PROBLEM:
All of the data below should be repeated exactly. Pictures should not be included.

***

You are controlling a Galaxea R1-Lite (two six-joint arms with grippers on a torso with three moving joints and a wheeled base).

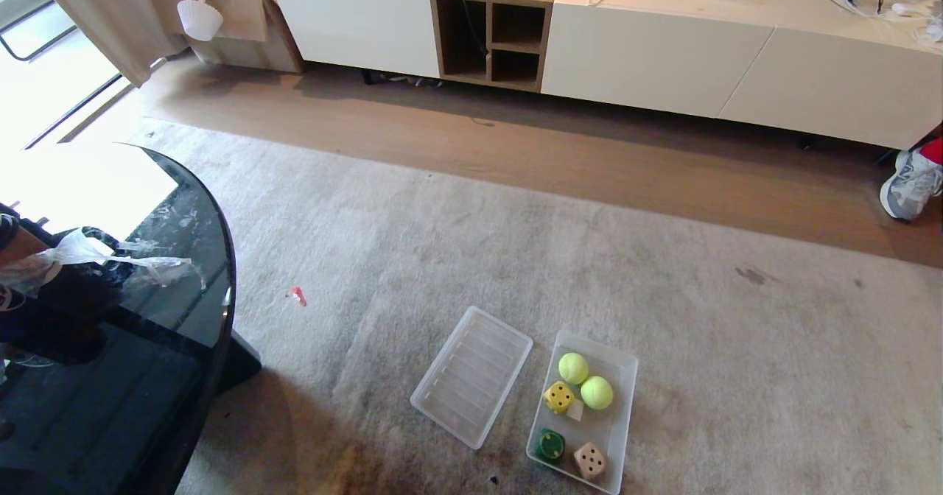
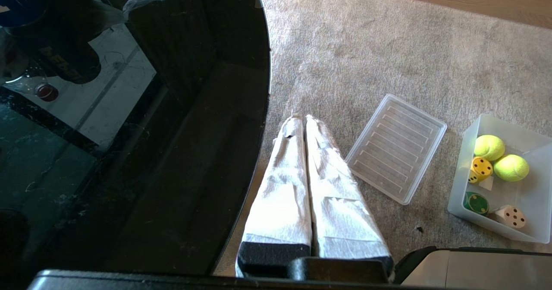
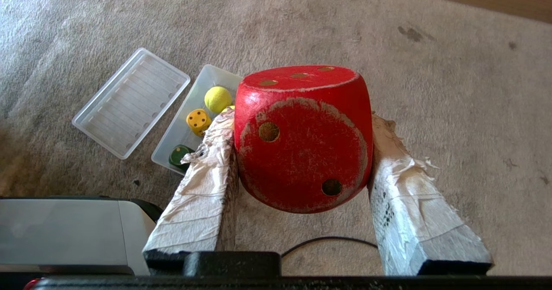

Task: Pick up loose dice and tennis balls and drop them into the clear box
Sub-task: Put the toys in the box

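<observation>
My right gripper (image 3: 302, 121) is shut on the red die (image 3: 302, 139), held in the air above the carpet; it is outside the head view. The clear box (image 1: 625, 384) lies on the carpet low in the head view and holds two tennis balls (image 1: 573, 367) (image 1: 596, 392), a yellow die (image 1: 558, 397), a dark green die (image 1: 550, 444) and a tan die (image 1: 590, 460). In the right wrist view the clear box (image 3: 202, 83) sits beyond the held die, off to one side. My left gripper (image 2: 301, 119) is shut and empty, beside the black table's edge.
The ribbed lid (image 1: 473, 375) lies flat just left of the box. A round black glass table (image 1: 177, 348) with clutter fills the left. A low white sideboard (image 1: 648, 46) stands beyond the wooden floor. A person's shoe (image 1: 912, 182) is at the far right. A small red scrap (image 1: 298, 297) lies on the carpet.
</observation>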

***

ANSWER TO THIS PROBLEM:
You are controlling a Galaxea R1-Lite (two six-joint arms with grippers on a torso with three moving joints and a wheeled base).


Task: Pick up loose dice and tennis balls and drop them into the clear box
Sub-task: Put the toys in the box

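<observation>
My right gripper (image 3: 302, 121) is shut on the red die (image 3: 302, 139), held in the air above the carpet; it is outside the head view. The clear box (image 1: 625, 384) lies on the carpet low in the head view and holds two tennis balls (image 1: 573, 367) (image 1: 596, 392), a yellow die (image 1: 558, 397), a dark green die (image 1: 550, 444) and a tan die (image 1: 590, 460). In the right wrist view the clear box (image 3: 202, 83) sits beyond the held die, off to one side. My left gripper (image 2: 301, 119) is shut and empty, beside the black table's edge.
The ribbed lid (image 1: 473, 375) lies flat just left of the box. A round black glass table (image 1: 177, 348) with clutter fills the left. A low white sideboard (image 1: 648, 46) stands beyond the wooden floor. A person's shoe (image 1: 912, 182) is at the far right. A small red scrap (image 1: 298, 297) lies on the carpet.
</observation>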

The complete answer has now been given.